USB Killer now lets you fry most Lightning and USB-C devices for $55

Remember the USB Killer stick that indiscriminately and immediately fries about 95 percent of devices? Well, now the company has released a new version that is even more lethal! And you can also buy an adaptor pack, which lets you kill test devices with USB-C, Micro USB, and Lightning ports. Yay.

If you haven't heard of the USB Killer before, it's essentially a USB stick with a bunch of capacitors hidden within. When you plug it into a host device (a smartphone, a PC, an in-car or in-plane entertainment system), those capacitors charge up—and then a split second later, the stick dumps a huge surge of electricity into the host device, at least frying the port, but usually disabling the whole thing. For more information on its technical operation, read our original USB Killer explainer.

The new USB Killer V3, which costs about £50/$50, is apparently 1.5 times more powerful than its predecessor, is more lethal (it pumps out eight to 12 surges per second), and is itself more resistant to setups that might cause the USB Killer to fry itself. A spokesperson clarified this last point to Ars: "The V3 is engineered to withstand short-circuit configurations, intentional or otherwise. Typically, when a host device fails, it will either fail to an open circuit, or a closed circuit. If a short-circuit isn't detected, the USB Kill would essentially continue to discharge into itself, i.e. suicide."

Since we last reported on the USB Killer, it seems the Hong Kong-based company has also secured FCC approval in addition to the European CE mark. This essentially means the USB stick is human-safe and won't electrocute you.

A slightly more nefarious development, though, is that there's now an "anonymous" model that looks like a boring, black USB stick. Previously the USB Killer was white with a geeky decal on the side, but, now, thanks to "huge demand" from "penetration testers and police/government users," there's a USB Killer that just fades into the background. (You can still buy the white model. Perhaps so you're less likely to accidentally plug it into your own PC, or something.)

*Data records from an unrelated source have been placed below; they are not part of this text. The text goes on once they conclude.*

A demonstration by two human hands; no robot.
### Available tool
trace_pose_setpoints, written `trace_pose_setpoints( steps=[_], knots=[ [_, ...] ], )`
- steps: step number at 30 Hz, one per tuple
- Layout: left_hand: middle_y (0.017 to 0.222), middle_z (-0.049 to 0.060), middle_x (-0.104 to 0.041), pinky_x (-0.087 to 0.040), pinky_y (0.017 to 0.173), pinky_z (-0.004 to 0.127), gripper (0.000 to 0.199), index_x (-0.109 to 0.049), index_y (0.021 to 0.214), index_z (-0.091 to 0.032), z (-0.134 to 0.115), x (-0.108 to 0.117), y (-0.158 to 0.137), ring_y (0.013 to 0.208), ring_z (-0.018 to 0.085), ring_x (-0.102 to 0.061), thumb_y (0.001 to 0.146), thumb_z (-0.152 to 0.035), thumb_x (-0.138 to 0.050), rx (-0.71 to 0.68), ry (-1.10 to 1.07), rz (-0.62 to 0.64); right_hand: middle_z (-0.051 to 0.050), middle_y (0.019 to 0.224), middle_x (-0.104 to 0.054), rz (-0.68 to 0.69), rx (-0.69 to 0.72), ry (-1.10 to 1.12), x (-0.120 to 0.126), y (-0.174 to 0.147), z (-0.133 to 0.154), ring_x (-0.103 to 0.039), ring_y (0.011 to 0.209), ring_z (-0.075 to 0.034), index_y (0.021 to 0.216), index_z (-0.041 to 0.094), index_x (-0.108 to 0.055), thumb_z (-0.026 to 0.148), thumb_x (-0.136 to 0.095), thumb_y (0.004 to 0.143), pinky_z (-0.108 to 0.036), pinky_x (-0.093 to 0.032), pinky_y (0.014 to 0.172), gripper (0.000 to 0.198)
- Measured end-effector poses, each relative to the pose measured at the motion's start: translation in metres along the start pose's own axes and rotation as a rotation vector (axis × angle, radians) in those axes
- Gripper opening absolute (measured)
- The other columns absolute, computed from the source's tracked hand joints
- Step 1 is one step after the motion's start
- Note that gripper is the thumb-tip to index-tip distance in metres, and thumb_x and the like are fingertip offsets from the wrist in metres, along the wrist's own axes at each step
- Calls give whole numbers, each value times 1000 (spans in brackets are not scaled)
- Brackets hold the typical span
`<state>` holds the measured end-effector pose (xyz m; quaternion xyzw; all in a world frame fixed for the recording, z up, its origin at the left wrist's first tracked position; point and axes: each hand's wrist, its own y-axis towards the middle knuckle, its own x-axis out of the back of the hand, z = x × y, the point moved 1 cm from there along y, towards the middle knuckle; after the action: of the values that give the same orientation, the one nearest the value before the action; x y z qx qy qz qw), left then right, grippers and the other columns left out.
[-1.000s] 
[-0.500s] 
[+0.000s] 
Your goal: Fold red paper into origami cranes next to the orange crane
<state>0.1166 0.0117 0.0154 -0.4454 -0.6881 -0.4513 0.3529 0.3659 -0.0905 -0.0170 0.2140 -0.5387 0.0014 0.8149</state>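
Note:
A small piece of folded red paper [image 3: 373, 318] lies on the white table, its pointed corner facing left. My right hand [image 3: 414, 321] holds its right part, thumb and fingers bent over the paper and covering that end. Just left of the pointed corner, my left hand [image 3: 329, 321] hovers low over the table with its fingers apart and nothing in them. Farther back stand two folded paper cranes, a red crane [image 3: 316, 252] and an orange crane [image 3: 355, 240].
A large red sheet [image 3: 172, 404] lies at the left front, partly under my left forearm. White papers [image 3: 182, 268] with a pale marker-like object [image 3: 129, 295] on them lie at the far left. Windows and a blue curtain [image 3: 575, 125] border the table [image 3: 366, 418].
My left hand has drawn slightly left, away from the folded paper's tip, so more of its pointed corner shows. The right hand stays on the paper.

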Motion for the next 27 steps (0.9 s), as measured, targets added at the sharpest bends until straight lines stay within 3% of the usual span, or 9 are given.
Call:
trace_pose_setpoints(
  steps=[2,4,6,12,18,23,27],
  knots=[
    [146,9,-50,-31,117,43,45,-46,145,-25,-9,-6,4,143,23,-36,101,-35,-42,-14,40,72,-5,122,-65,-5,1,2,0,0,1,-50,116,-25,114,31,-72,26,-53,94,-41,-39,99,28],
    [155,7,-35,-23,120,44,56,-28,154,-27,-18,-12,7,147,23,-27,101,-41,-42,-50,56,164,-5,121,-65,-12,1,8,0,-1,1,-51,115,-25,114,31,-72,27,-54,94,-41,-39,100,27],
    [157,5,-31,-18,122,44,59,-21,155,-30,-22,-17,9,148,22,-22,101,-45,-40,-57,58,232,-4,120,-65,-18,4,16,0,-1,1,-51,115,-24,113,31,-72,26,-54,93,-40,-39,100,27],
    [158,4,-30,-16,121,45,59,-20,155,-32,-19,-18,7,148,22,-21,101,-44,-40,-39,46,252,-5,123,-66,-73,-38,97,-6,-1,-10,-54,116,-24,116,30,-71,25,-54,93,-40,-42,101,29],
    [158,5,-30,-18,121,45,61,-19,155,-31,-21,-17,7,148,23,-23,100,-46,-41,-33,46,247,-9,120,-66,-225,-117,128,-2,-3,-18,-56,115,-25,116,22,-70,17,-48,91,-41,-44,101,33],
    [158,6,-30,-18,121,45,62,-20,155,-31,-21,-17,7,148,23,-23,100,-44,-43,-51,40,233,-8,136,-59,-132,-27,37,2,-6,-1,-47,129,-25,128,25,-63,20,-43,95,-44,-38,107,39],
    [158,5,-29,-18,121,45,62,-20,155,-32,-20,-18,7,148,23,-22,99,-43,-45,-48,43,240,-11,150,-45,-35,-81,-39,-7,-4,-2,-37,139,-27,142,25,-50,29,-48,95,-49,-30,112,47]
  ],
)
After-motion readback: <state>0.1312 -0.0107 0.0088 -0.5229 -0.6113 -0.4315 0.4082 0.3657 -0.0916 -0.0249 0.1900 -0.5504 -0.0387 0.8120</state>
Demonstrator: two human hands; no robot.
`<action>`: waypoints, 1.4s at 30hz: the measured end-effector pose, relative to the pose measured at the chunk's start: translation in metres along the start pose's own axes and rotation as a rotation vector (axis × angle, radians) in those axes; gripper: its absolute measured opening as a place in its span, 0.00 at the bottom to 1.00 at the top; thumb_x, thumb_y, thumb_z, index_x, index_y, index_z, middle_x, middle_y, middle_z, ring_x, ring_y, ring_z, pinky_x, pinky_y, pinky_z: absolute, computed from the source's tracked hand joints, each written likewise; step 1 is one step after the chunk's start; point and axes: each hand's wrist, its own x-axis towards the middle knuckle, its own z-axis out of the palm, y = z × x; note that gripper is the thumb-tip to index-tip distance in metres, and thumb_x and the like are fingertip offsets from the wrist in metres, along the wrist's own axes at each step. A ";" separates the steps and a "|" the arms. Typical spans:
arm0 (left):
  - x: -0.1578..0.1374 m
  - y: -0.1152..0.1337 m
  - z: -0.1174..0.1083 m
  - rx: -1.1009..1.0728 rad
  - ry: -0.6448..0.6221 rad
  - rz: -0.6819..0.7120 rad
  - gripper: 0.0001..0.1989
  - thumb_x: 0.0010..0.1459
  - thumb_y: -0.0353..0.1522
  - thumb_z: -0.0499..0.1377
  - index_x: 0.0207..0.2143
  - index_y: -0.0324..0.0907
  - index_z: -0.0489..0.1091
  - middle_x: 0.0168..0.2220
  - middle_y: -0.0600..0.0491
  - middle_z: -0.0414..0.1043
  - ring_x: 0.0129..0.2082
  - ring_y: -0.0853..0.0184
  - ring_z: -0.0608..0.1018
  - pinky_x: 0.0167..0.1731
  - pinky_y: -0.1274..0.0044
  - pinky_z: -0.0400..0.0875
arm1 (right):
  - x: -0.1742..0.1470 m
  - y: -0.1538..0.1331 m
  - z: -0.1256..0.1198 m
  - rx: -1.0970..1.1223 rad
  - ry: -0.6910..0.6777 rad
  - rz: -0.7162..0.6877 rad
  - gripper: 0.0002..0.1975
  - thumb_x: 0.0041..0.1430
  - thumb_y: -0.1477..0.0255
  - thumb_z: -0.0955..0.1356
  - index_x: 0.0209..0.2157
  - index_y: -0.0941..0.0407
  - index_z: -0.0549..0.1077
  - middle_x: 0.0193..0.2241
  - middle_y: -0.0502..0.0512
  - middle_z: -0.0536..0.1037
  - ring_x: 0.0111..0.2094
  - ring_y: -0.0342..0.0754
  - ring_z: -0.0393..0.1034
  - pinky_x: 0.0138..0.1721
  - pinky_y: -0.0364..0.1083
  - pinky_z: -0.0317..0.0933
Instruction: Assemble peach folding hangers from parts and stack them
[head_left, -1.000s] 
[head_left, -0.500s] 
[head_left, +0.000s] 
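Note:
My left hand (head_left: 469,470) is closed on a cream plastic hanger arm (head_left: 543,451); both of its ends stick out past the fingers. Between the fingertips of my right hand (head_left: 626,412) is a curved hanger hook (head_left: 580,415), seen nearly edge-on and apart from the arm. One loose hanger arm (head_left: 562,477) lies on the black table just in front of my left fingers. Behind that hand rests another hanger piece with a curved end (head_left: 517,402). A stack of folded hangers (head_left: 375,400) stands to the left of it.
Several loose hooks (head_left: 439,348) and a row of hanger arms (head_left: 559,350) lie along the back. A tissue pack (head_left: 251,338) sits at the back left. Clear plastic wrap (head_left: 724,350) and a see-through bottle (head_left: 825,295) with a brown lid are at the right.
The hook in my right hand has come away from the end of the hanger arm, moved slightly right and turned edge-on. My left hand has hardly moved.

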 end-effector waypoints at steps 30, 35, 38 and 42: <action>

Finally, there's a new adaptor kit (£15/$15), which includes three separate socket adaptors: Micro USB, USB Type-C, and Lightning. Last year, we reported that the USB-C's Authentication spec might save such devices from the USB Killer—but apparently that isn't the case.

USB-C Authentication and Lightning ports work in a similar way: when you plug in a device, the data lines are kept closed until the device can confirm its identity. A spokesperson for USB Killer told Ars that the Lightning adaptor "bypasses the authentication check," without providing any more details. When it comes to USB-C, the spokesperson said, "There are multiple forms of authentication (certificate, hash, etc), some of which can be emulated."

It isn't clear which iOS devices are actually vulnerable to the USB Killer, though we know it fries the port on the iPhone 7, which then gets stuck during boot-up. The iPad Pro seems to be a little more resilient: it freaks out while the Killer is attached, but seems to regain consciousness once it's removed.

Indeed, one of the trickier aspects of USB ESD (electrostatic discharge) attacks is that there is no Grand Unified List of vulnerable devices. All you can really do is search for the device on YouTube to see if someone has already attempted to kill it. Or maybe, if you work in IT, you could call up the equipment supplier and ask. In short, though, it seems most devices are currently vulnerable.

With USB and Lightning authentication seemingly off the table, then, it seems the best way of protecting USB ports is with an opto-isolator: a small, cheap chip consisting of an LED and photodiode that physically isolates one circuit from another. I don't imagine manufacturers will retrofit such opto-isolators, but hopefully they'll be included in more devices in the future.